● **EXERCISE PROMPT**
Copy exactly, please, the lines of the data from its start through the line containing "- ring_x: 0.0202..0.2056".

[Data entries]
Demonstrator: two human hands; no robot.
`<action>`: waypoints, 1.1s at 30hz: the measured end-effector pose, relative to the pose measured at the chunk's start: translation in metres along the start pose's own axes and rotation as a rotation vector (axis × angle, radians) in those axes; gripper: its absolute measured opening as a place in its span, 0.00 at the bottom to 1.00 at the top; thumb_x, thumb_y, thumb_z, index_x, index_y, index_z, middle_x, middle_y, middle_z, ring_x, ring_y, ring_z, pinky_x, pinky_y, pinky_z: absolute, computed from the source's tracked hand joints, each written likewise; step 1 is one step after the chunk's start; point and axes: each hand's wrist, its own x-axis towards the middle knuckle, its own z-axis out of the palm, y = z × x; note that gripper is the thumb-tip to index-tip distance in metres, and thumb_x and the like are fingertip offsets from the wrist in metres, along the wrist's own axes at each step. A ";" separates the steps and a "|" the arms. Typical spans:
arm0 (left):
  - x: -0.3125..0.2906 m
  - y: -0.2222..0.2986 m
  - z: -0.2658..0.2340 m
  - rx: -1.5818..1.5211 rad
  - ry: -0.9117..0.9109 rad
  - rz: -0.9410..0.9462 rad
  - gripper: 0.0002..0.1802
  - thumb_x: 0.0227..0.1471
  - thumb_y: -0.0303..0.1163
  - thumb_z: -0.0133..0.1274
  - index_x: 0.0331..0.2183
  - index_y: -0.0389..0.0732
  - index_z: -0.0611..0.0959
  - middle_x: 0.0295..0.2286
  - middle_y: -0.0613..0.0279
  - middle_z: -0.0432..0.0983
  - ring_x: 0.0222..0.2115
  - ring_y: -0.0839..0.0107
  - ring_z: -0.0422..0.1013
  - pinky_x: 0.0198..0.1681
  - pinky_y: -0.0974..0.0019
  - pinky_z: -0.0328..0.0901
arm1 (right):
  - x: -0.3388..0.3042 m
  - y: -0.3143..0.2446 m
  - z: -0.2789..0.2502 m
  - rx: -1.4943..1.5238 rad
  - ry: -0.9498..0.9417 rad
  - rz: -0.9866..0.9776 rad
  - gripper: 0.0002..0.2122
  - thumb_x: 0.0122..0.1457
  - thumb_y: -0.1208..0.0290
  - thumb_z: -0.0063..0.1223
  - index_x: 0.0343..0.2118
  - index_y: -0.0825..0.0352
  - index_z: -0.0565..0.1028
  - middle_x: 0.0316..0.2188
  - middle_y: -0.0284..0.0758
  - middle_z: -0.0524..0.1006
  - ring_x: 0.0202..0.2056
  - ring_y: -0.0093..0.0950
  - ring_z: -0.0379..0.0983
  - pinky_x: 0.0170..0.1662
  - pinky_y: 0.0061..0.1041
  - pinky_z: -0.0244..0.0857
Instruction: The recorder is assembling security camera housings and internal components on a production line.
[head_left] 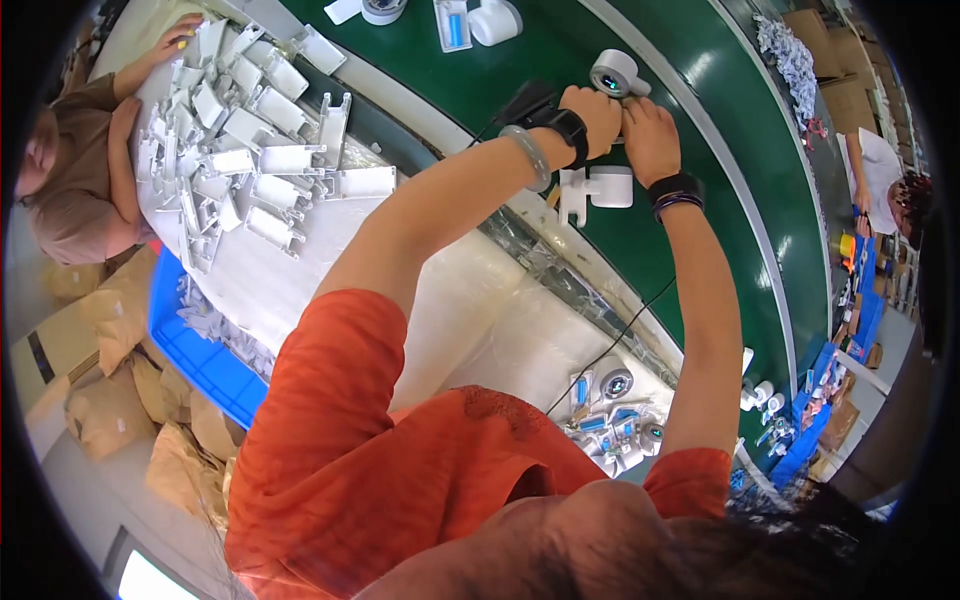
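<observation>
Over the green conveyor belt, my left hand and my right hand meet, fingers bent and closed. Just beyond their fingertips, a white device with a round head and a dark, lit face sits in their grip; its lower part is hidden by my hands. Close below my hands on the belt lies another white plastic unit with a rounded body and a flat bracket-like part. A bangle and a black band circle my left wrist, dark bands my right.
White plastic shells are heaped on the table at left, beside a co-worker's arm. A blue bin holds grey parts. White units with blue parts cluster near my right elbow. A thin black cable crosses the table edge.
</observation>
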 end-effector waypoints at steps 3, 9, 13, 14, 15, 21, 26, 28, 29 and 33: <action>0.014 -0.009 -0.003 -0.143 -0.257 -0.049 0.17 0.42 0.35 0.57 0.35 0.37 0.78 0.37 0.48 0.77 0.38 0.50 0.75 0.39 0.52 0.70 | 0.001 -0.008 0.002 0.081 -0.009 0.086 0.06 0.54 0.70 0.46 0.35 0.58 0.73 0.35 0.29 0.73 0.44 0.27 0.70 0.49 0.30 0.61; -0.013 -0.013 -0.041 -0.398 -0.139 0.240 0.21 0.42 0.30 0.56 0.42 0.38 0.74 0.30 0.47 0.77 0.29 0.53 0.76 0.30 0.55 0.70 | -0.007 -0.011 -0.060 0.204 0.066 0.201 0.08 0.53 0.74 0.51 0.37 0.60 0.73 0.33 0.31 0.75 0.41 0.31 0.71 0.47 0.32 0.61; -0.041 0.032 -0.127 -0.695 -0.446 0.054 0.19 0.48 0.28 0.52 0.45 0.38 0.72 0.22 0.57 0.75 0.17 0.73 0.73 0.16 0.70 0.65 | -0.032 -0.007 -0.102 0.451 0.383 0.252 0.09 0.53 0.76 0.54 0.38 0.65 0.74 0.35 0.35 0.77 0.40 0.38 0.72 0.44 0.38 0.63; -0.051 0.038 -0.138 -0.672 -0.509 0.068 0.19 0.48 0.28 0.52 0.44 0.37 0.72 0.21 0.57 0.75 0.17 0.73 0.73 0.15 0.69 0.64 | -0.041 -0.019 -0.117 0.620 0.343 0.377 0.05 0.55 0.76 0.53 0.36 0.66 0.74 0.33 0.37 0.78 0.37 0.41 0.73 0.41 0.39 0.65; -0.062 0.046 -0.150 -0.649 -0.571 0.081 0.18 0.48 0.28 0.51 0.43 0.36 0.72 0.21 0.58 0.75 0.17 0.73 0.73 0.15 0.69 0.64 | -0.049 -0.032 -0.134 0.860 0.270 0.541 0.04 0.57 0.73 0.54 0.33 0.67 0.74 0.28 0.38 0.78 0.32 0.42 0.74 0.36 0.37 0.66; -0.149 0.085 -0.143 -0.321 -0.058 0.121 0.24 0.47 0.26 0.50 0.47 0.34 0.68 0.25 0.45 0.77 0.23 0.50 0.75 0.26 0.53 0.67 | -0.107 -0.115 -0.226 1.532 0.188 0.977 0.07 0.56 0.74 0.61 0.33 0.70 0.74 0.23 0.26 0.75 0.25 0.13 0.69 0.28 0.14 0.64; -0.195 0.098 -0.149 -1.187 -0.443 -0.156 0.20 0.54 0.36 0.51 0.46 0.37 0.69 0.22 0.57 0.74 0.19 0.67 0.73 0.20 0.64 0.66 | -0.131 -0.154 -0.264 1.372 0.167 0.915 0.07 0.55 0.78 0.58 0.38 0.68 0.77 0.23 0.30 0.73 0.24 0.20 0.70 0.29 0.17 0.63; -0.207 0.105 -0.156 -1.734 -0.422 -0.312 0.18 0.61 0.39 0.44 0.47 0.38 0.69 0.24 0.61 0.72 0.18 0.75 0.69 0.19 0.69 0.65 | -0.135 -0.159 -0.259 1.046 0.285 0.775 0.08 0.55 0.79 0.58 0.38 0.67 0.78 0.23 0.31 0.72 0.25 0.23 0.70 0.31 0.20 0.64; -0.210 0.106 -0.155 -1.735 -0.426 -0.314 0.18 0.61 0.39 0.44 0.47 0.38 0.69 0.24 0.61 0.72 0.18 0.75 0.69 0.19 0.69 0.65 | -0.136 -0.161 -0.256 0.714 0.390 0.617 0.09 0.54 0.79 0.59 0.39 0.67 0.79 0.22 0.32 0.71 0.26 0.27 0.71 0.33 0.23 0.64; -0.225 0.114 -0.142 -1.646 -0.308 -0.254 0.15 0.65 0.35 0.36 0.47 0.38 0.69 0.28 0.60 0.72 0.17 0.75 0.69 0.20 0.70 0.66 | -0.138 -0.181 -0.261 1.044 0.414 0.870 0.09 0.53 0.79 0.59 0.39 0.67 0.79 0.25 0.34 0.75 0.31 0.32 0.71 0.38 0.28 0.64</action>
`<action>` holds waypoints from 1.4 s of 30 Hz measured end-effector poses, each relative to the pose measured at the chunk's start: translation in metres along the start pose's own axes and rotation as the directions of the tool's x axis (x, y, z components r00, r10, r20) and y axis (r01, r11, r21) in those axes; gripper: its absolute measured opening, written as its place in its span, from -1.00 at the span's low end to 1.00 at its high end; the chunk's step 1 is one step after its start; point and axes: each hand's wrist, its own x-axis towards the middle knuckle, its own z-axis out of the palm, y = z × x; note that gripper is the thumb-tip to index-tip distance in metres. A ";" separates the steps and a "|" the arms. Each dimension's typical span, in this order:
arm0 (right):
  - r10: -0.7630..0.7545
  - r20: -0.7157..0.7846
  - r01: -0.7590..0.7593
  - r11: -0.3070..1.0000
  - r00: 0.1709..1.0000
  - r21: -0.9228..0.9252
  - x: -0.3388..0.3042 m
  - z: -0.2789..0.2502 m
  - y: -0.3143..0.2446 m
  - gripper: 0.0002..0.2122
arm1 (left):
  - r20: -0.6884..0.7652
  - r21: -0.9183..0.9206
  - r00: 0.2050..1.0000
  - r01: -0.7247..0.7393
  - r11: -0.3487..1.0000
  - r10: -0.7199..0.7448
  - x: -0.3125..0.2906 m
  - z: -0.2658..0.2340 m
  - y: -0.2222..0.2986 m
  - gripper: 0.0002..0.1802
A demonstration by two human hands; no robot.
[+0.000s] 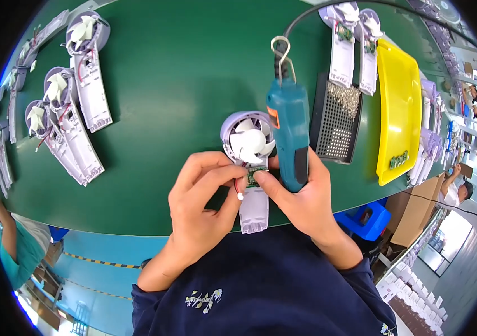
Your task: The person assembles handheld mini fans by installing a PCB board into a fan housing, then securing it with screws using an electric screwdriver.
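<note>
A small fan with white blades and a lilac ring lies in front of me on the green table, its pale handle shell pointing toward me. A small green circuit board sits at the shell's upper end. My left hand pinches the board's left edge; a red wire with a white connector hangs beside its fingertips. My right hand is closed around a teal electric screwdriver, its thumb touching the board's right side. The screwdriver's tip is hidden.
Several fan halves lie at left, two more at far right. A black perforated tray holds small screws beside a yellow tray with green boards. A black cable runs from the screwdriver. Another person's arm shows at left.
</note>
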 end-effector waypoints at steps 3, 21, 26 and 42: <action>0.006 -0.010 -0.006 1.000 1.000 0.010 0.000 0.001 -0.005 -0.74 | -0.024 0.011 0.999 0.029 1.000 -0.028 0.000 0.002 0.003 -0.78; 0.068 0.019 -0.069 0.995 0.997 0.071 0.000 0.002 -0.002 -0.72 | 0.027 0.035 0.982 0.185 0.982 -0.186 -0.011 0.002 0.011 -0.68; 0.040 0.018 -0.041 0.997 0.999 0.063 0.000 0.002 0.000 -0.72 | 0.059 -0.079 0.964 0.265 0.961 -0.261 -0.012 0.000 0.011 -0.67; 0.104 0.011 -0.104 0.990 0.995 0.099 0.002 0.000 -0.002 -0.68 | 0.165 0.132 0.961 0.203 0.970 -0.223 -0.003 -0.001 0.019 -0.59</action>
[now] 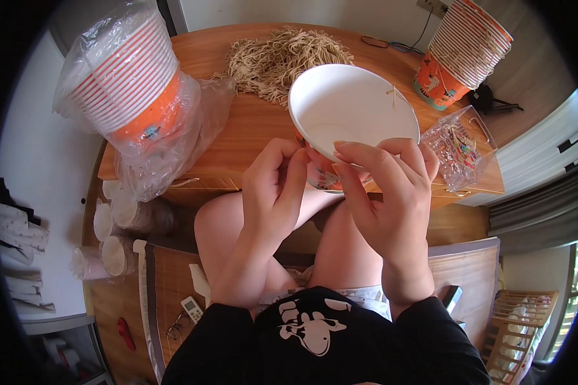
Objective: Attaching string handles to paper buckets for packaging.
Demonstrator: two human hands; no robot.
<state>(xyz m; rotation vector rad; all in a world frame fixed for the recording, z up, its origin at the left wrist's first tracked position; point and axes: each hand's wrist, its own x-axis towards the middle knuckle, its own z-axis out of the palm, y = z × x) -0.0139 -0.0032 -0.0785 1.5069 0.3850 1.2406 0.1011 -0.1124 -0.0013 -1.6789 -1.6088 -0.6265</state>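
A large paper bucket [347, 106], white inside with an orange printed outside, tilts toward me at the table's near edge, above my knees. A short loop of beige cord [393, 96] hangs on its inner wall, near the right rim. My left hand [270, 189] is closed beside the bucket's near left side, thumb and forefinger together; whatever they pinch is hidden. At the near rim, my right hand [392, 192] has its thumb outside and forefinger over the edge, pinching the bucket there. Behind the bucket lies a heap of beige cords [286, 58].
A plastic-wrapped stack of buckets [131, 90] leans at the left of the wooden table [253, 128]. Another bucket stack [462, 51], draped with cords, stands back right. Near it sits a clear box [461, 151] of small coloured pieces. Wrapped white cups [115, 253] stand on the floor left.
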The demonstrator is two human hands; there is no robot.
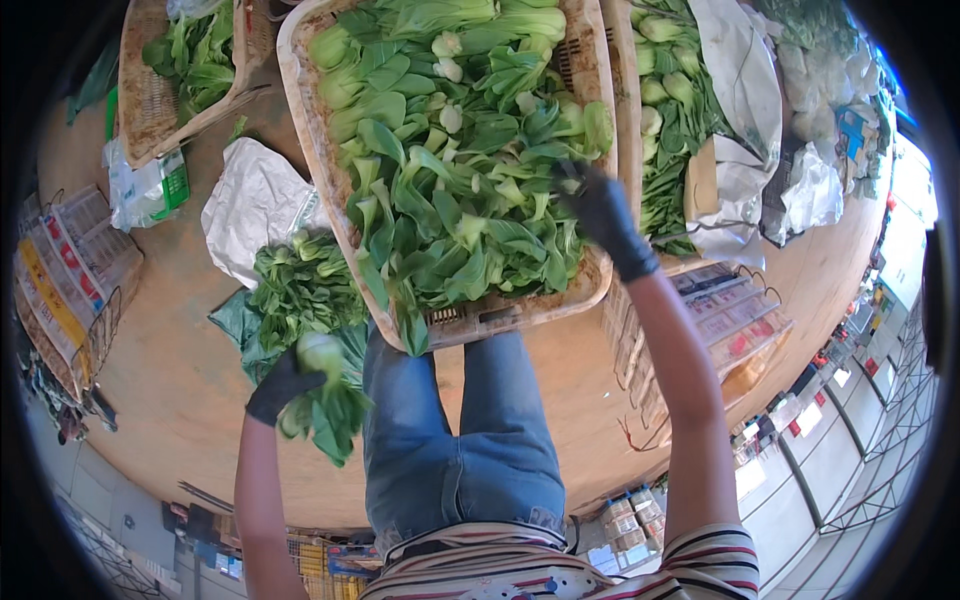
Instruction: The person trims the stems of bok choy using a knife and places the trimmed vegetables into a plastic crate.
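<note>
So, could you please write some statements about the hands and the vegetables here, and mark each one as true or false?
1. The left hand holds a bunch of bok choy. True.
2. The right hand rests on the person's knee. False: it reaches into the greens in the large basket.
3. Both hands are bare. False: each wears a black glove.
4. A pile of leafy greens lies on the floor, just above the left hand in the picture. True.
5. The large basket is nearly empty. False: it is heaped with bok choy.
</note>
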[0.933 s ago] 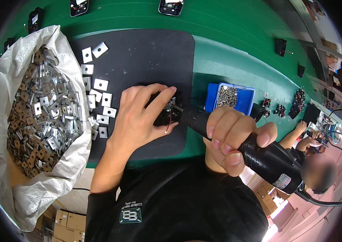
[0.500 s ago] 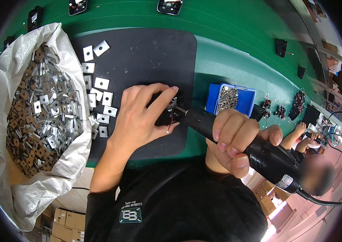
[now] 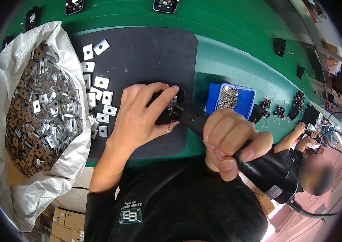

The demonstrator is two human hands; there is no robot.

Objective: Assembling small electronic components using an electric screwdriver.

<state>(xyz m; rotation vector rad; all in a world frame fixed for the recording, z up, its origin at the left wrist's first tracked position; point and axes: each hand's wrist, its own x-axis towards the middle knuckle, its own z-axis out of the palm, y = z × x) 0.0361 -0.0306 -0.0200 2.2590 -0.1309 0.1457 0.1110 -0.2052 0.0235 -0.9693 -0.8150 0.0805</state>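
- Left hand [image 3: 138, 117] pinned a small black part [image 3: 167, 111] at the mat's [image 3: 146, 52] near edge.
- Right hand [image 3: 229, 141] gripped the driver [image 3: 260, 169] (fist closed).
- Bit might slip toward fingers if tilted.

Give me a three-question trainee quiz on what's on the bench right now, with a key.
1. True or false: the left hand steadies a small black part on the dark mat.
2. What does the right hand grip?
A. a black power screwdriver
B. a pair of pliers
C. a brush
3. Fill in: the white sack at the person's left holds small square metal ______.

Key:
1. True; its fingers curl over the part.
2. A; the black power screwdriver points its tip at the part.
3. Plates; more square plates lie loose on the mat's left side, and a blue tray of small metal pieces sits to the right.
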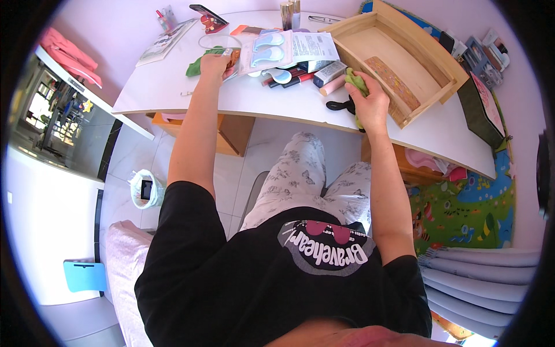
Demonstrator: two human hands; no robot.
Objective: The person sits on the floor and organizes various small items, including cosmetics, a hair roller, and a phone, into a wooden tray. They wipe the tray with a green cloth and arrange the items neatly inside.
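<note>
Beside the wooden drawer (388, 43), grips a soft green item (356, 83) in the right hand (370, 102), pinched between thumb and fingers, probably because of its limpness. Notes a black cord (340, 106) just below; cannot tell whether held or lying. Rests the left hand (214, 65) by an orange-brown item (233, 58), near a green cloth (195, 67); cannot tell whether closed on either. Between both hands, finds slim cosmetic tubes (298, 80) next to a pale packet (269, 47), seemingly heaped for easy reach. Records drawer laid open side up on the white desk (156, 88), likely set aside for working room.
</note>
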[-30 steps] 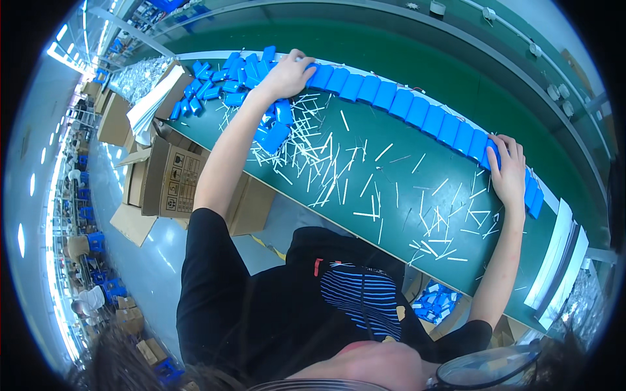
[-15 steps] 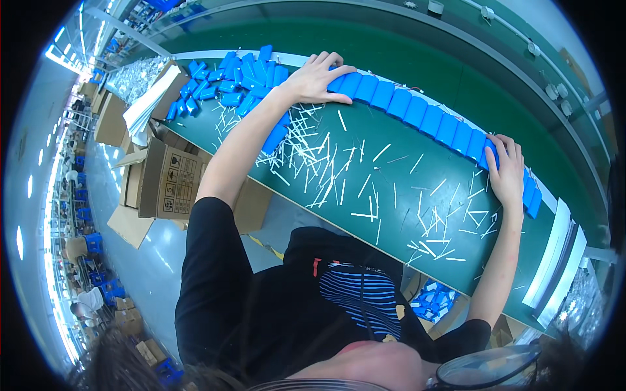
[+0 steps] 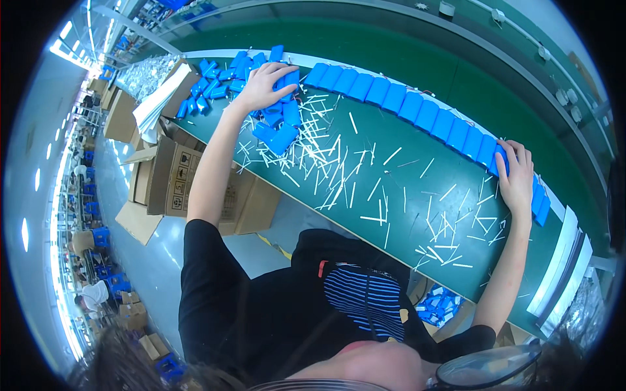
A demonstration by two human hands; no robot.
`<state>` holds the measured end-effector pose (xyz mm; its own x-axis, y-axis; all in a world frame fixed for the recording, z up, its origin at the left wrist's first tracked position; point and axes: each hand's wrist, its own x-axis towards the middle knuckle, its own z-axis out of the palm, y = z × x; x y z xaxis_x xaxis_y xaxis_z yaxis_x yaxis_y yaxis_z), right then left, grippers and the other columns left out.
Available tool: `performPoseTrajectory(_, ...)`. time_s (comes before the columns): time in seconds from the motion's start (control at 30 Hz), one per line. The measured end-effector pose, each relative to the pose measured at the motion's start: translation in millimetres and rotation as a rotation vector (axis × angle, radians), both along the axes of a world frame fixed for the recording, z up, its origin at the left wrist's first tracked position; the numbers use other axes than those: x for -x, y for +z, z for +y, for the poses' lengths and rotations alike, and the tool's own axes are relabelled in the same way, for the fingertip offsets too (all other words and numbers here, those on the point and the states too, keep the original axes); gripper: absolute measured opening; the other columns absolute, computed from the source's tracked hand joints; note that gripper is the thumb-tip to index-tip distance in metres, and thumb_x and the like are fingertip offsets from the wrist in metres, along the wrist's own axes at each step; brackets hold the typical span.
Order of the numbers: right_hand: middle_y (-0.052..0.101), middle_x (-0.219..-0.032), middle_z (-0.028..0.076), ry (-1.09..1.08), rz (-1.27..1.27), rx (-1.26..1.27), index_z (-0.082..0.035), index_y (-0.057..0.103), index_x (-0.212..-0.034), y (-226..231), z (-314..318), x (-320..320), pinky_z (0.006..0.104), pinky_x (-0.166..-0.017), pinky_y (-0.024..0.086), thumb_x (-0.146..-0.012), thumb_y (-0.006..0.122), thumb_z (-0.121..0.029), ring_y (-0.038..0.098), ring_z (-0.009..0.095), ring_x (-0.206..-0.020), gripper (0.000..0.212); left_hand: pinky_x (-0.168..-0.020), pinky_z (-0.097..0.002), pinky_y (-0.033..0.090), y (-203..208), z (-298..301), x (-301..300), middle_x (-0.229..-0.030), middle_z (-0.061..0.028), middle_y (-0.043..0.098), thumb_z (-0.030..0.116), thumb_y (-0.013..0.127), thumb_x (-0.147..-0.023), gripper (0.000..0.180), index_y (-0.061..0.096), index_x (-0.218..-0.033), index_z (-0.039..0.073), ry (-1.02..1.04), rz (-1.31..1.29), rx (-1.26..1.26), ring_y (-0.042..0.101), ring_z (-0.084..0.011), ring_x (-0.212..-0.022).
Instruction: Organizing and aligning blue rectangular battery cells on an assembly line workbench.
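Observation:
Blue wrapped blocks that look like battery packs, some with thin wires, stand side by side in a long curved row (image 3: 404,104) along the table's far edge. My left hand (image 3: 264,88) is over the loose heap of packs (image 3: 242,68) at the left. Its fingers are spread, and its fingertips and thumb reach about a pack (image 3: 291,79) on the heap's right side. At the row's right part my right hand (image 3: 517,179) curls its fingers and thumb round a pack (image 3: 502,161). Its palm hides part of the row. A few more packs (image 3: 540,203) stand beyond it.
Many thin white sticks (image 3: 332,156) lie scattered over the green table (image 3: 313,199). White strips (image 3: 554,274) lie at the right end. Open cardboard boxes (image 3: 173,176) stand off the left edge. Below the table's near edge is a container of blue and white pieces (image 3: 440,305).
My left hand has left the left end of the row and moved left onto the loose heap. My right hand stays at the row's right part. The view has shifted slightly.

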<state>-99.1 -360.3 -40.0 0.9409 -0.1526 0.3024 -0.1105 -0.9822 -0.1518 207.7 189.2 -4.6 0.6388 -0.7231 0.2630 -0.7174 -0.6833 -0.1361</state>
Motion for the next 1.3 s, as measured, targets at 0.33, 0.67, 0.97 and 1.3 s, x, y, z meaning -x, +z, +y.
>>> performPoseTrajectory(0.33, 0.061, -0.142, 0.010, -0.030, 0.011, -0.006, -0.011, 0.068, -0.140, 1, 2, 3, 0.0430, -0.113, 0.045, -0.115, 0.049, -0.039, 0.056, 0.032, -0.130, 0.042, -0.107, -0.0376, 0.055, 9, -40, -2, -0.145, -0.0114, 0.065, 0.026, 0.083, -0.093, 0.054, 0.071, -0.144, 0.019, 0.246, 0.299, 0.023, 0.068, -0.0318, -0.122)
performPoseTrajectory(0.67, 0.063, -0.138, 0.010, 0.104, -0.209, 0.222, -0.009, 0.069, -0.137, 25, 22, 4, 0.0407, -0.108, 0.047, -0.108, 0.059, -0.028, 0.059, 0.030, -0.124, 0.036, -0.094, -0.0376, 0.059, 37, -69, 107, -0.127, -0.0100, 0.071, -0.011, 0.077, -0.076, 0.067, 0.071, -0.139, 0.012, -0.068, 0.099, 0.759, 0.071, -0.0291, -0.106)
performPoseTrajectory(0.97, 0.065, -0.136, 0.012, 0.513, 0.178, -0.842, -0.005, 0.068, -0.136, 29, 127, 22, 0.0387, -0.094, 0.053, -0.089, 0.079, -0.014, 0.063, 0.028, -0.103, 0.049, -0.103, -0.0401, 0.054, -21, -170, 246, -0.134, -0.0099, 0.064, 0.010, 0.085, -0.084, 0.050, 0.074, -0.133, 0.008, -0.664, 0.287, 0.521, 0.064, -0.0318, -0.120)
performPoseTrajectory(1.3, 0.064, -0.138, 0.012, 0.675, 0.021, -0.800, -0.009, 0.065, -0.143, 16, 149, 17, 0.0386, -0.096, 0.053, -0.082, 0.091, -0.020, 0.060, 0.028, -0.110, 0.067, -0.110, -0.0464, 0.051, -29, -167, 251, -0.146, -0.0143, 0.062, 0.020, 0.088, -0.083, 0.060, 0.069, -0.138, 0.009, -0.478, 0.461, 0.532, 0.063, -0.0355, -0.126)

● **RESULT OF THE TASK**
Demonstrator: two human hands; no robot.
`<action>`: waypoints, 1.1s at 30hz: the measured end-effector pose, relative to the pose measured at the chunk's start: translation in metres along the start pose's own axes and rotation as a rotation vector (axis × angle, radians) in those axes; gripper: its absolute measured opening as a place in its span, 0.00 at the bottom to 1.00 at the top; thumb_x, thumb_y, thumb_z, index_x, index_y, index_z, middle_x, middle_y, middle_z, ring_x, ring_y, ring_z, pinky_x, pinky_y, pinky_z: absolute, computed from the source's tracked hand joints, each written likewise; step 1 is one step after the chunk's start; point and axes: each hand's wrist, its own x-axis towards the middle knuckle, its own z-axis out of the palm, y = z × x; note that gripper is the thumb-tip to index-tip distance in metres, and thumb_x and the like are fingertip offsets from the wrist in metres, along the wrist's own axes at each step. A ";" separates the steps and a "|" the arms. Typical spans:
arm0 (left):
  - x: -0.3125..0.2906 m
  - y: -0.2222..0.2986 m
  - z: -0.2658..0.2340 m
  - rx: -1.5818..1.5211 rad
  - ry: -0.9117..0.9109 rad
  - rz: -0.9410..0.9462 rad
  - gripper: 0.0002..0.1802
  - thumb_x: 0.0227..0.1471
  - thumb_y: -0.0303..0.1163
  - thumb_z: -0.0133..0.1274
  - index_x: 0.0331..0.2183
  - index_y: -0.0389..0.0732
  - index_z: -0.0611..0.0959
  - middle_x: 0.0295..0.2286
  - middle_y: -0.0613..0.0279
  - middle_z: -0.0432..0.0983
  - ring_x: 0.0222..0.2115
  - ring_y: -0.0839..0.0107
  - ring_z: -0.0422..0.1013
  - pinky_x: 0.0198..0.1681
  - pinky_y: -0.0974..0.0019
  - pinky_z: -0.0328..0.0901
arm1 (right):
  - x: -0.3388..0.3042 m
  - y: -0.3143..0.2446 m
  - z: -0.2789..0.2502 m
  - rx: -1.4943..1.5238 rad
  - ry: -0.9498..0.9417 rad
  - rz: -0.9866..0.9776 rad
  - gripper: 0.0002..0.2122
  - thumb_x: 0.0122..0.1457
  - thumb_y: -0.1208..0.0290
  - thumb_z: -0.0063..0.1223
  - index_x: 0.0343..0.2118
  - index_y: -0.0825..0.0352
  - index_z: -0.0565..0.1028
  - middle_x: 0.0316..0.2188
  - middle_y: -0.0284..0.0758
  - middle_z: -0.0524..0.1006
  - ring_x: 0.0202..0.2056

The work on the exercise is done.